Problem to work on – The data below holds the lines to copy: everything from the line containing "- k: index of" to the line containing "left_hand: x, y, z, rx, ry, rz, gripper", both ends included, set down exactly.

Start of Block

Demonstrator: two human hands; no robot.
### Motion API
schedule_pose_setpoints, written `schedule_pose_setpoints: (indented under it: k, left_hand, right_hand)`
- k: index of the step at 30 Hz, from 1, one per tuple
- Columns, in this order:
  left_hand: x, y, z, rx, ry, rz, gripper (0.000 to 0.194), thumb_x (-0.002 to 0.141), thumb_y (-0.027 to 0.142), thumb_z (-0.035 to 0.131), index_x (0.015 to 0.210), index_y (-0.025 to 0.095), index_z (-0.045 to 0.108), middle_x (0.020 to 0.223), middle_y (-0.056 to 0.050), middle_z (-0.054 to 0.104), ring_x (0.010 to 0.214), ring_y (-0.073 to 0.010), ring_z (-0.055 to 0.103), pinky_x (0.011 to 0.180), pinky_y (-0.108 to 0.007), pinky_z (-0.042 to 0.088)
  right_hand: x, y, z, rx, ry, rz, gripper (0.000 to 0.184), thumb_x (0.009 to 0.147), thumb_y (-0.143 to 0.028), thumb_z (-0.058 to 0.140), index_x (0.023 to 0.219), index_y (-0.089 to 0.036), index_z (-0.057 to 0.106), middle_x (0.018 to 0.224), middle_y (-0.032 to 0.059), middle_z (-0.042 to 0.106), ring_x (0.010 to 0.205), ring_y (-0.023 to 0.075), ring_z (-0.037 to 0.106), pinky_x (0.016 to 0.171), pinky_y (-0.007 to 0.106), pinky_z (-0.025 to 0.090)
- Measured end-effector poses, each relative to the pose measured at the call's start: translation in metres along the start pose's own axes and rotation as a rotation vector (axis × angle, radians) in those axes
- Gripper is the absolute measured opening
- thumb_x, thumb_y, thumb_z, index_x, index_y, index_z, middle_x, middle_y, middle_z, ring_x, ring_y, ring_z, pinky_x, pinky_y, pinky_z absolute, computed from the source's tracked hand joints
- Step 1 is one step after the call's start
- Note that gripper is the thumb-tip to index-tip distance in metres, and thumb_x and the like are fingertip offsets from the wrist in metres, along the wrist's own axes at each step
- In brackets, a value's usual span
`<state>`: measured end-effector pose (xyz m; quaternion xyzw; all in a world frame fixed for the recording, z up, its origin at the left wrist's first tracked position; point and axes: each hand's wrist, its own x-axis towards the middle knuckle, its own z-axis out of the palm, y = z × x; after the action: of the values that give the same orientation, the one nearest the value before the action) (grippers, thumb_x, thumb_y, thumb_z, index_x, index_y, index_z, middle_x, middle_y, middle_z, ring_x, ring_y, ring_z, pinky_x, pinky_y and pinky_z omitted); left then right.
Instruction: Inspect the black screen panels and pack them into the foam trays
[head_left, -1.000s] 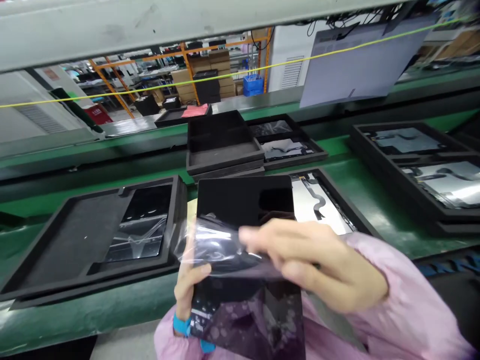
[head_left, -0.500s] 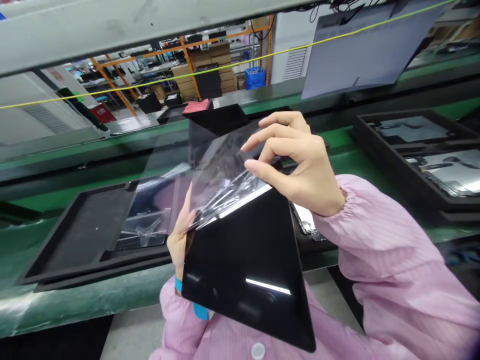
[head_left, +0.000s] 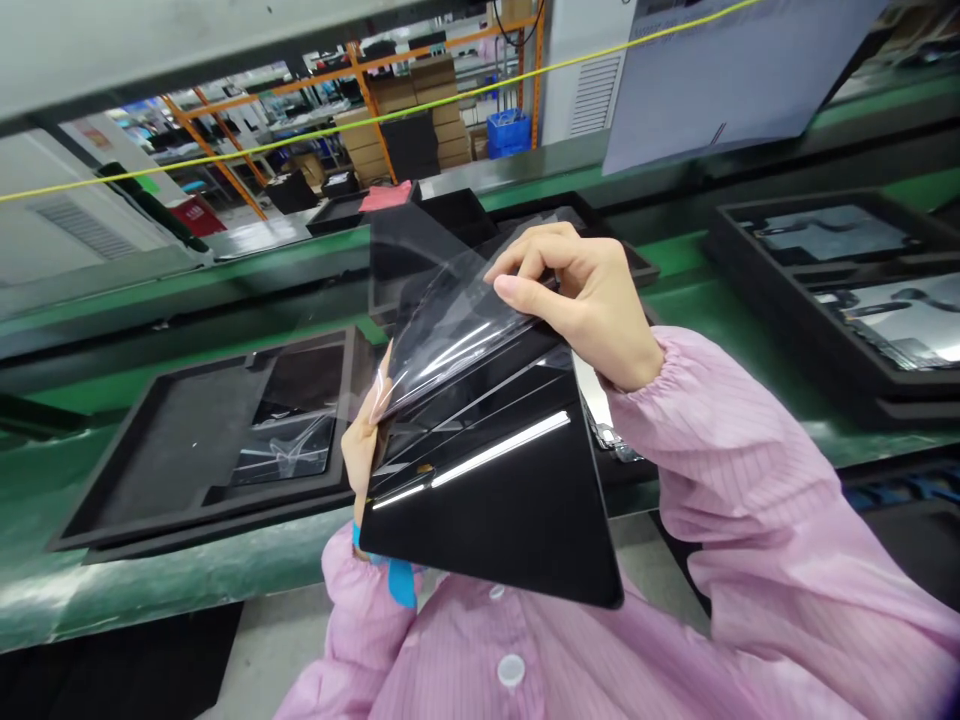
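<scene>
In front of my body, a glossy black screen panel (head_left: 495, 500) tilts toward me, with ceiling lights mirrored on it. My left hand (head_left: 365, 435) grips the panel by its left edge, its fingers partly behind the panel and under film. My right hand (head_left: 581, 295) pinches a clear plastic film (head_left: 450, 335) between thumb and fingertips near the panel's upper right. That film is bent up off the panel's upper part and creased with bright reflections. Where its lower edge meets the panel I cannot tell exactly.
On the green bench, a black foam tray (head_left: 165, 440) at left holds a dark film-covered panel (head_left: 289, 440). More foam trays (head_left: 795, 300) with metallic screen parts stand at right. A yellow cord (head_left: 465, 95) crosses above the bench; a white sheet (head_left: 720, 90) hangs at the back.
My right hand has come down slightly, and its fingers have closed more on the film. The film now bows lower over the panel. The panel's lower edge has risen in view.
</scene>
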<state>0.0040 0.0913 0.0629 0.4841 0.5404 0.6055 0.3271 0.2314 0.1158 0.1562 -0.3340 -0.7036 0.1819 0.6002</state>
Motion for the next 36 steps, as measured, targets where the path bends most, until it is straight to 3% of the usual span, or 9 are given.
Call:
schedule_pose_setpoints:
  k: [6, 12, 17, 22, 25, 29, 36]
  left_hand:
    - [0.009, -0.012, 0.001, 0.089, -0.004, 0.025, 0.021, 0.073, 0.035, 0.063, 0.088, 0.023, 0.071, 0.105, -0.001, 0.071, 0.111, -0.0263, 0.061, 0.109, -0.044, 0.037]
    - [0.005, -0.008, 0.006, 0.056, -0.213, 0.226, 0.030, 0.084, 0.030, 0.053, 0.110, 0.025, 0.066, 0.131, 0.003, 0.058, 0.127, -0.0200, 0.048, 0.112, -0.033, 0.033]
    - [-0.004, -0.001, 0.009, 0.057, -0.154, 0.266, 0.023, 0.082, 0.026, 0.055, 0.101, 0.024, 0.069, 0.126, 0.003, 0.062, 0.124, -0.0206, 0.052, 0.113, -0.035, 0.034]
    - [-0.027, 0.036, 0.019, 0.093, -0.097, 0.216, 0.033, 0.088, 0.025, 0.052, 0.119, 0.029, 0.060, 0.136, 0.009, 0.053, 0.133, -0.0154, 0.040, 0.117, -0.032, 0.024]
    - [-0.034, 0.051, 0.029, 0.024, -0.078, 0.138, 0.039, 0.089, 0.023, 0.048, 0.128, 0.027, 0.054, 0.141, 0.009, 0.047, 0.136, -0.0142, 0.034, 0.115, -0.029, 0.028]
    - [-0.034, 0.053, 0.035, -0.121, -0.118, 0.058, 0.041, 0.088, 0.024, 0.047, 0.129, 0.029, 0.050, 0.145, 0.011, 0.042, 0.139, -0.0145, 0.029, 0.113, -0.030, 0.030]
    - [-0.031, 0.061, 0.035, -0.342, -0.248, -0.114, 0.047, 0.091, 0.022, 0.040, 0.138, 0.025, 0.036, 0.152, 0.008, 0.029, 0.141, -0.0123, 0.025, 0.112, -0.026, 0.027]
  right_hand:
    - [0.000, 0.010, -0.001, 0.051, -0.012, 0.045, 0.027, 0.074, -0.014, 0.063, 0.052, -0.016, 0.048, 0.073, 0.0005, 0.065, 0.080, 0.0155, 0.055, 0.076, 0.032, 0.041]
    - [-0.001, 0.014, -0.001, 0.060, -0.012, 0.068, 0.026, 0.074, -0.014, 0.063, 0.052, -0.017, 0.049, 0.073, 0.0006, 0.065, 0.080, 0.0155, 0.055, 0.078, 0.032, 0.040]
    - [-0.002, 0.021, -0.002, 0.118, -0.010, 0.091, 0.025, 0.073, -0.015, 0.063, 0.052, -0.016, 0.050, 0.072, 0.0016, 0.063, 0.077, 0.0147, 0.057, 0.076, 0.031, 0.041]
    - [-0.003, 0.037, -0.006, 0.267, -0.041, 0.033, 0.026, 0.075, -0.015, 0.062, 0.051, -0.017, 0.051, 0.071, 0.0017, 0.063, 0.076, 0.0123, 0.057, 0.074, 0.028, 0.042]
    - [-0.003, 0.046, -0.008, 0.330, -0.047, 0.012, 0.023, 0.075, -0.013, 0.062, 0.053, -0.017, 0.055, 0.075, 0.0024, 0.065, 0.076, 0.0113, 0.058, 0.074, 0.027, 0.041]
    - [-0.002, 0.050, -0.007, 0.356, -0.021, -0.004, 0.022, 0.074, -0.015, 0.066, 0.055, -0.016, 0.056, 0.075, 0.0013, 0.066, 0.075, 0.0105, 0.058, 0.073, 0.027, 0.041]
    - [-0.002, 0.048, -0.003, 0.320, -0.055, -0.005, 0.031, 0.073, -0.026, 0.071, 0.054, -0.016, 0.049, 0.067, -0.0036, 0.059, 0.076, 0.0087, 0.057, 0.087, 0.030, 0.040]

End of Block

Written solution –
- k: index of the step at 30 Hz, from 1, one per tuple
- Columns, in this order:
  left_hand: x, y, z, rx, ry, rz, gripper (0.000 to 0.194), thumb_x (-0.002 to 0.141), thumb_y (-0.027 to 0.142), thumb_z (-0.035 to 0.131), index_x (0.015 to 0.210), index_y (-0.025 to 0.095), index_z (-0.045 to 0.108), middle_x (0.020 to 0.223), middle_y (-0.056 to 0.050), middle_z (-0.054 to 0.104), ring_x (0.010 to 0.214), ring_y (-0.073 to 0.010), ring_z (-0.055 to 0.103), pinky_x (0.011 to 0.180), pinky_y (-0.108 to 0.007), pinky_z (-0.042 to 0.088)

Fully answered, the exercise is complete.